Background An increasing number of patients with RA are now being managed with anti-TNF therapies. However, there appears to be some confusion amongst health care professionals working in both Rheumatology and Orthopaedics as to when these therapies should be discontinued prior to elective orthopaedic surgery. There is conflicting data in the current literature with regards to perioperative infection and anti-TNF use. The BSR recommendations sate that “if anti-TNF treatment is to be stopped prior to surgery, consideration should be given to stopping at a time 3 to 5 times the half-life for the relevant drug before surgery (infliximab 8-9.5 days, etanercept 100 hours, adalimumab 15-19 days)”[1]. There is some confusion as to whether the figures stated in the recommendations refer to the half-lives of the drugs themselves or the time the guidelines recommend stopping the drugs prior to surgery.

Objectives We conducted an e-mail survey of local practitioners to gain an understanding of current practice and whether that practice was in line with current national guidelines.
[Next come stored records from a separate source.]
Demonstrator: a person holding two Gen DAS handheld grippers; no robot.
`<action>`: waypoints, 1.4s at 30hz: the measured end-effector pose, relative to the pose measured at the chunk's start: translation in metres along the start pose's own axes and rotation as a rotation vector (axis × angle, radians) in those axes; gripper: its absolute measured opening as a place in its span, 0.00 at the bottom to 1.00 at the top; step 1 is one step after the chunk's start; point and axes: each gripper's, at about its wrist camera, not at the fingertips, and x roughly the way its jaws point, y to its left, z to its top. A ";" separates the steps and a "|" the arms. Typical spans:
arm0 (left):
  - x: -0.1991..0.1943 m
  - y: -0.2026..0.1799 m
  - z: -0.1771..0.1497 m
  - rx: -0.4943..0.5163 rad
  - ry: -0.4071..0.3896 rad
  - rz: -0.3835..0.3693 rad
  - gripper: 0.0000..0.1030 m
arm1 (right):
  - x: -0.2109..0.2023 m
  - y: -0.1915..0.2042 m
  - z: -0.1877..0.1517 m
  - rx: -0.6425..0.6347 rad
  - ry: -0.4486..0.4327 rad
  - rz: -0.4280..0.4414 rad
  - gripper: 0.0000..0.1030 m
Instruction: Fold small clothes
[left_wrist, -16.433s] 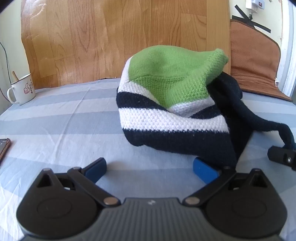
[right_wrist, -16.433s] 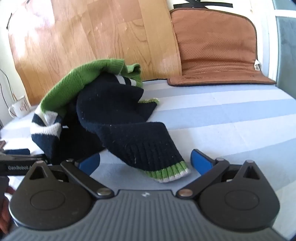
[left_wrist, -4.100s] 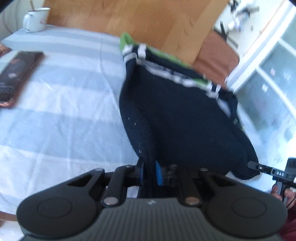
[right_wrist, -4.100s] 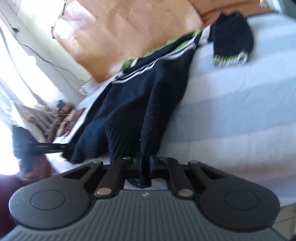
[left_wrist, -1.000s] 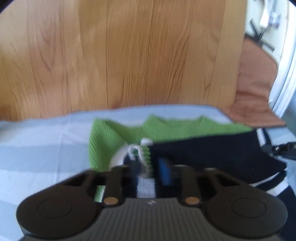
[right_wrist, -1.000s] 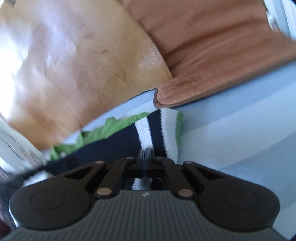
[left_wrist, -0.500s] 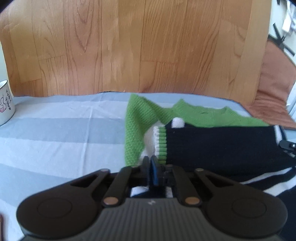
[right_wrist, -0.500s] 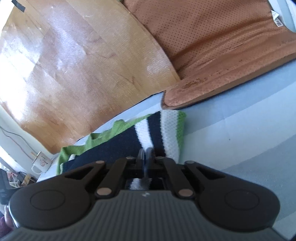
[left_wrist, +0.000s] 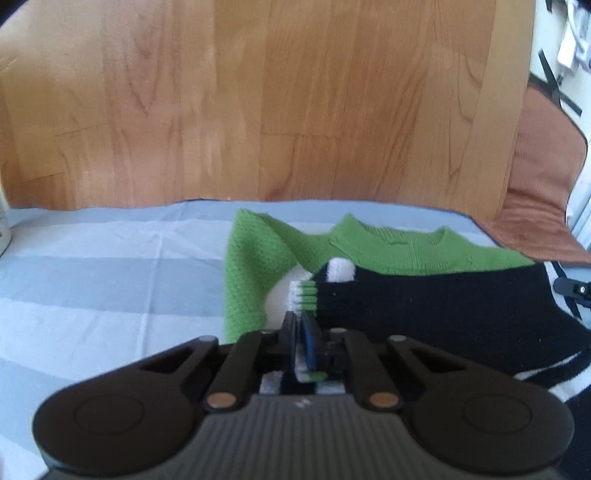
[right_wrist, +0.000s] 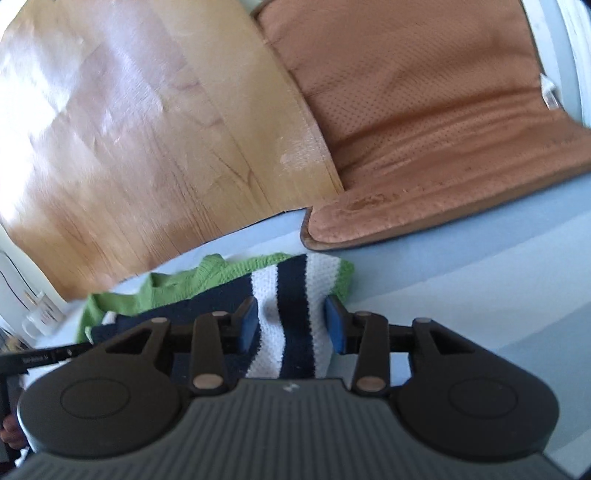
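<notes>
Now the left tongs (left_wrist: 300, 334) are pressed together on the sweater's (left_wrist: 436, 310) near striped edge, the garment lying on the striped bench (left_wrist: 92, 280) by the wooden panel (left_wrist: 258, 103). Meanwhile the right tongs (right_wrist: 291, 325) are opening, pads clear of the striped knit between them.

The little sweater (left_wrist: 424, 306) lies flat on the blue striped bed sheet (left_wrist: 110, 280), close to the wooden board behind it. It is knitted. The top part is bright green, with the round neck hole facing the board. Lower down it has white and dark blue stripes. One dark blue sleeve (left_wrist: 406, 295) is folded across the front. Its cuff (left_wrist: 304, 293) has small green and white stripes and points to the left. In the right wrist view, the striped side (right_wrist: 295, 310) of the sweater lies flat on the sheet.
</notes>
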 end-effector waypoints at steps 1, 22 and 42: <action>-0.005 0.005 -0.001 -0.011 -0.017 0.002 0.04 | -0.001 0.002 0.002 -0.008 -0.004 0.010 0.43; 0.032 0.041 0.031 -0.061 -0.018 -0.005 0.99 | 0.036 -0.024 0.040 -0.064 0.082 0.060 0.72; -0.097 0.033 -0.013 0.024 -0.287 -0.189 0.10 | -0.079 0.040 0.022 -0.239 -0.044 0.240 0.18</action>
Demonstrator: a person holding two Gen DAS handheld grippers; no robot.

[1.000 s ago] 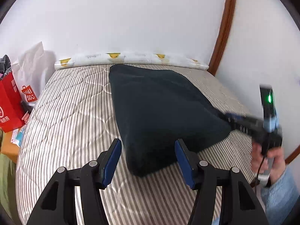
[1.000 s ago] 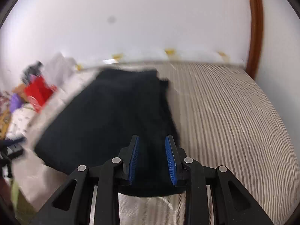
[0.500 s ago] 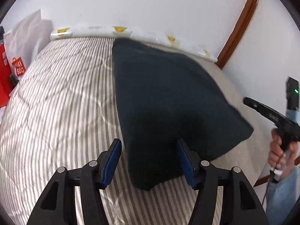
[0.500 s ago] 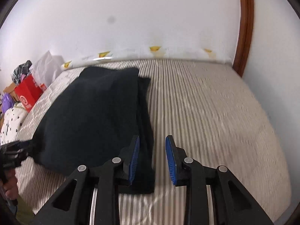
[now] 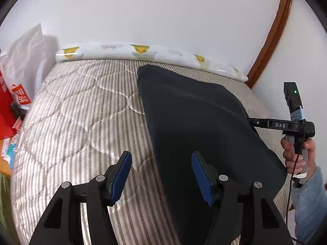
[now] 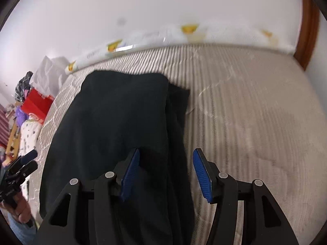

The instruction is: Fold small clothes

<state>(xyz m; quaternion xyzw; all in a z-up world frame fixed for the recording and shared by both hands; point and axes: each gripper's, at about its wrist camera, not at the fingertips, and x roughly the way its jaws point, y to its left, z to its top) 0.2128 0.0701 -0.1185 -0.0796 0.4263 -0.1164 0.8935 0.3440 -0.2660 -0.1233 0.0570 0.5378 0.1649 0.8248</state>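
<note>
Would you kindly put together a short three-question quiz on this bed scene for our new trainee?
1. True or false: the dark navy folded garment lies on the striped quilted mattress.
2. Which gripper's jaws have just been opening: A) left gripper B) right gripper?
3. What lies along the far edge of the mattress, against the white wall?

Key
1. True.
2. B; its blue pads stand apart over the garment's right edge and press on nothing.
3. A white padded roll with yellow duck prints.
</note>
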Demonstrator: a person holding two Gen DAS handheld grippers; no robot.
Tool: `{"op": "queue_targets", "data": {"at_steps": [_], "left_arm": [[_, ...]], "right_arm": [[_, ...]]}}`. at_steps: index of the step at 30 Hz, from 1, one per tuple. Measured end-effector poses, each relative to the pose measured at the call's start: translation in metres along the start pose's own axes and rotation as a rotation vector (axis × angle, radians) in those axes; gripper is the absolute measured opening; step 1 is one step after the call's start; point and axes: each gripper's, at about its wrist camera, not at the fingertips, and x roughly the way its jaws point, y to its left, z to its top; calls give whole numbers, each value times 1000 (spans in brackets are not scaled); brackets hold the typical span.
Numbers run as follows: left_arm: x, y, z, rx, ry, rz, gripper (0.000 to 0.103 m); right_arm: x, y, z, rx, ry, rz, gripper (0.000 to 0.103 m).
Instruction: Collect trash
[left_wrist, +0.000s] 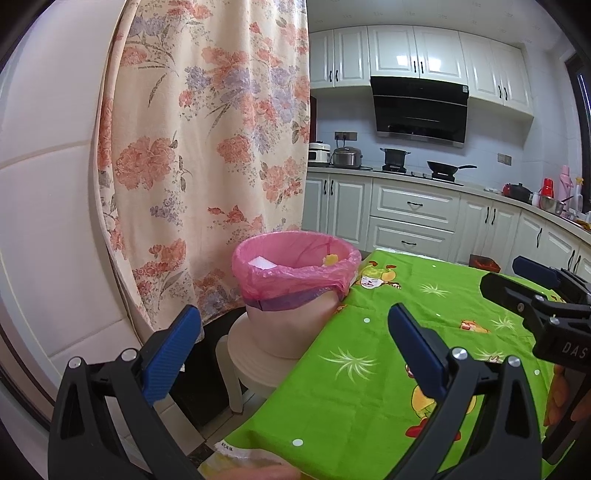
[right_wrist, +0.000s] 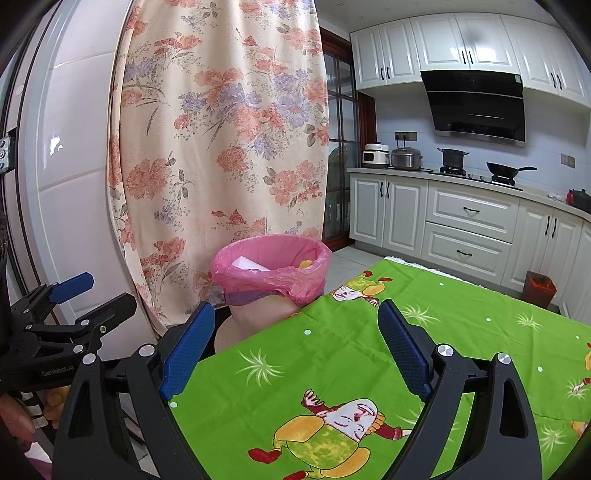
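In your left view, the left gripper (left_wrist: 295, 343) hangs spread and empty; the bin (left_wrist: 295, 284) sits just past the tabletop (left_wrist: 388, 362) far-left edge, dead ahead. In your right view, the right gripper (right_wrist: 295, 347) is likewise spread and empty, bin (right_wrist: 271, 280) ahead, slightly left; no trash shows on the cloth.

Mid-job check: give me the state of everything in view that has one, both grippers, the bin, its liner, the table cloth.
left gripper: open, empty, held above the table edge.
right gripper: open, empty.
trash bin: upright on a white stool, beside the table.
pink liner: folded over the rim, mouth open.
white scrap: inside the bin.
yellow scrap: inside the bin.
green tablecloth: spread flat, no trash visible on it.
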Motion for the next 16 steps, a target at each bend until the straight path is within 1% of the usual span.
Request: {"op": "queue_targets", "data": {"at_steps": [7,16], "left_arm": [[3,4,-3,-23,28,4,98],[4,4,-4,-15,24,-2,98]], "right_arm": [[0,0,0,0,1,0,84],[-1,0,0,2,1,0,84]]}}
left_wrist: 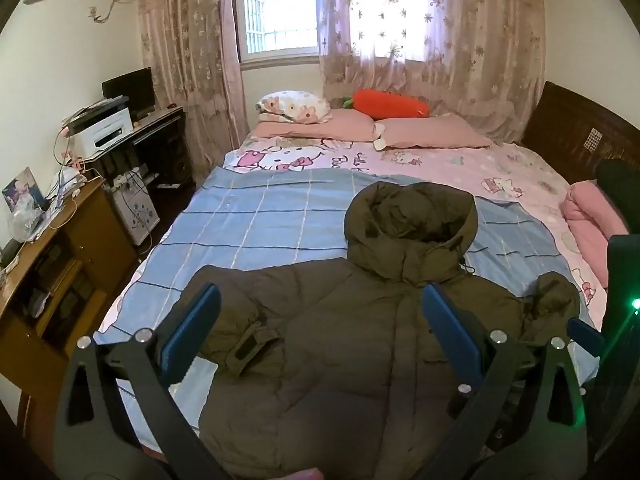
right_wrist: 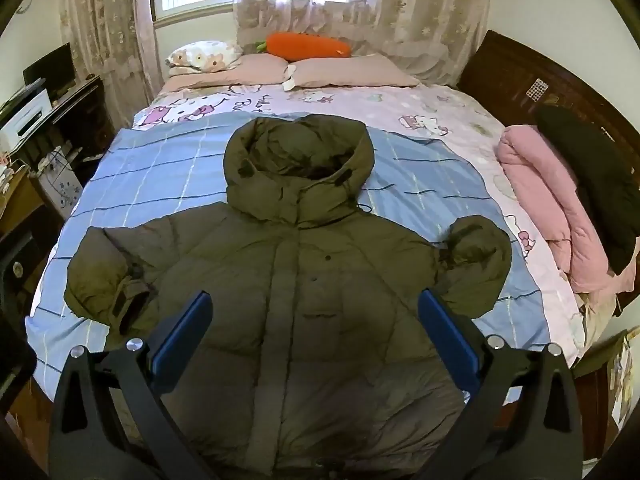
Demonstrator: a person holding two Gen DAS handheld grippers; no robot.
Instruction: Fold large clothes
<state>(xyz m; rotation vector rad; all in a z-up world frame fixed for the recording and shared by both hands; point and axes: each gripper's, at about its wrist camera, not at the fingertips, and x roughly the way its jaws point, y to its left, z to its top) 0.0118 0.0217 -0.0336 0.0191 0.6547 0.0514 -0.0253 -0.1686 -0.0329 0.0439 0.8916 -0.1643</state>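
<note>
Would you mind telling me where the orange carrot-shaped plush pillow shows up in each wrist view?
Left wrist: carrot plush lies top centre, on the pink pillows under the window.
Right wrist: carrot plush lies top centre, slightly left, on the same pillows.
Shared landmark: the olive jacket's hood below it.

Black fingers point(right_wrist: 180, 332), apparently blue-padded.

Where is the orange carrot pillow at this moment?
The carrot pillow lies at the far end of the bed in both views, resting on the two pink pillows below the curtained window, right of the flowered pillow.
</note>
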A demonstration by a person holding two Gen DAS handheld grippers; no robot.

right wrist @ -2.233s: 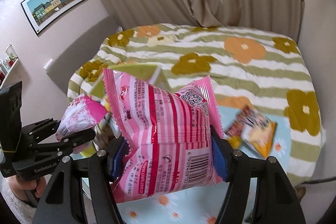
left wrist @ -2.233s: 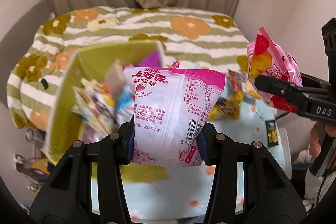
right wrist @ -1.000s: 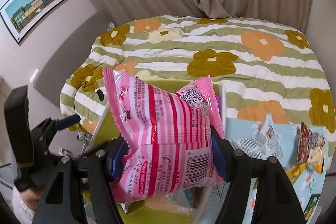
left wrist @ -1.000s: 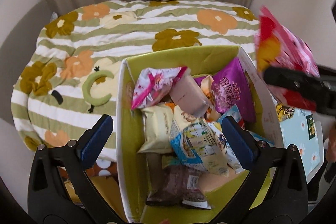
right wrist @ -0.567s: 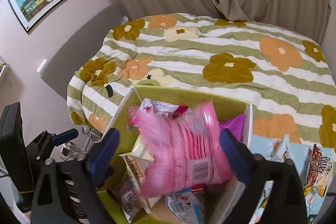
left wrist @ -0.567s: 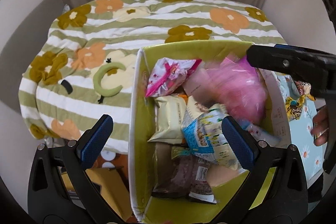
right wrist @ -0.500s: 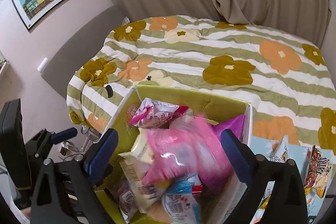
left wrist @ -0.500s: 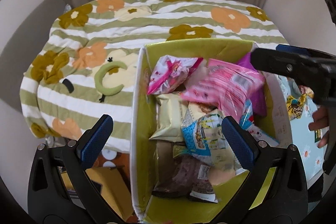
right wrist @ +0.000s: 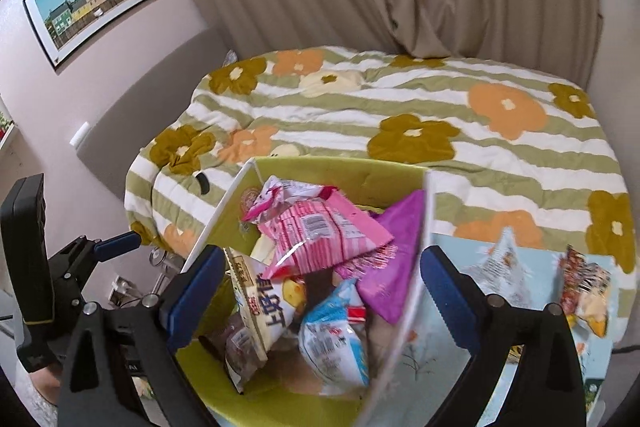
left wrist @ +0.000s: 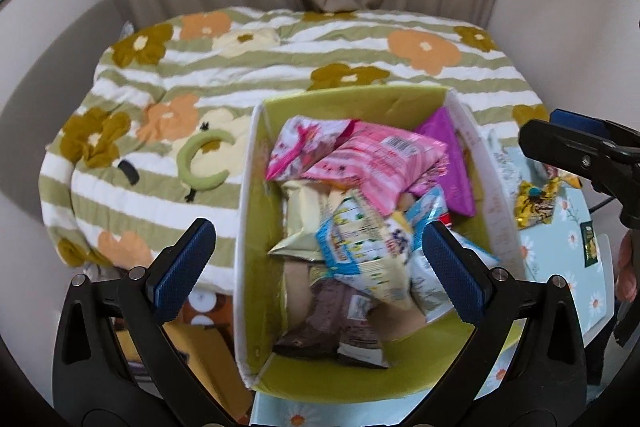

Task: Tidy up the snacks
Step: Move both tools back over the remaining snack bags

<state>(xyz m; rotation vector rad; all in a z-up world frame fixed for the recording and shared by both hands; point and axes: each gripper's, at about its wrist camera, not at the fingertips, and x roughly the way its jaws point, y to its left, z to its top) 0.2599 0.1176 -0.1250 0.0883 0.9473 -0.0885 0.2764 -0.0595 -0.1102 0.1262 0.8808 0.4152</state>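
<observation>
A lime-green box [left wrist: 352, 103] [right wrist: 340, 171] holds several snack packets. On top of the pile lies a pink striped bag [left wrist: 372, 163] [right wrist: 324, 235], beside a pink-and-white bag [left wrist: 308, 135] and a purple packet [left wrist: 448, 159]. My left gripper [left wrist: 316, 259] hangs open above the box with nothing between its fingers. My right gripper [right wrist: 320, 291] is open over the box too, empty. The right gripper [left wrist: 576, 151] also shows at the right edge of the left wrist view, and the left gripper [right wrist: 80, 259] at the left edge of the right wrist view.
The box stands at the edge of a light-blue daisy-print table [right wrist: 520, 315] where loose packets [right wrist: 584, 287] [left wrist: 536, 203] still lie. Behind is a bed with a green-striped flower quilt [left wrist: 280, 55]. A curtain and walls close the back.
My right gripper opened and the pink striped bag dropped into the box onto the other snacks. Both grippers then drew back a little and rose. The left gripper stayed open.
</observation>
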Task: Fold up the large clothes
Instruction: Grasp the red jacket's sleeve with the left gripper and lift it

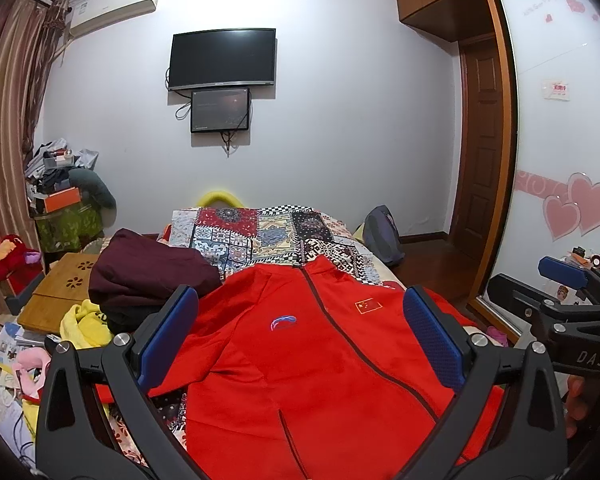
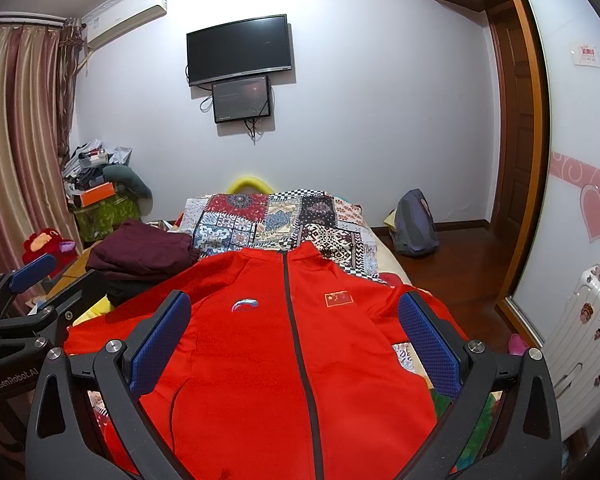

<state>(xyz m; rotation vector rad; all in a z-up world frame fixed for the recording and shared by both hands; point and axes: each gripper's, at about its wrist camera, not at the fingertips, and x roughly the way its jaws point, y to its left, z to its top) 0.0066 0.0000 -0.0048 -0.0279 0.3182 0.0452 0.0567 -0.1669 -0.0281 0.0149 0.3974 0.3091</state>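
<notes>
Nearest the camera, the left gripper [image 1: 300, 344] is held above the near end of a red jacket [image 1: 300, 360], its two blue-padded fingers [image 1: 168, 336] spread wide with nothing between them. The right gripper [image 2: 294, 344] is seen in the same state beside it, spread wide and empty, level with the left.

From left to right: a heap of dark red clothes [image 1: 148, 272] is piled at the left side of the bed [image 1: 268, 232], touching the jacket's left shoulder, with a yellow garment [image 1: 82, 324] just below the heap. The jacket is laid front up in the middle of the bed, on a patchwork bedspread. Its zip [image 2: 296, 340] is closed and runs straight away from the grippers, so the long axis points from the hem, nearest the grippers, to the collar at the far end. A logo is seen left of the zip and a flag patch right of it. A rucksack [image 2: 414, 224] is set on the floor to the right of the bed.

Both grippers are pointed forward along the jacket and tilted slightly down. The left one is judged nearer the left sleeve, the right one nearer the right sleeve. No fold appears yet made; grasping the sleeves or side edges is the likely first step.
</notes>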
Methods An e-mail survey of 131 consultant rheumatologists, rheumatology specialty trainees and rheumatology specialist nurses working in South-West England and Wales was conducted. Health care professionals were asked when they routinely stop infliximab, etanercept and adalimumab prior to routine elective orthopaedic surgery.

Results 61 (47%) of health care professionals responded to the survey question, “How long prior to elective orthopaedic surgery do you routinely recommend stopping Infliximab, Etanercept and Adalimumab?”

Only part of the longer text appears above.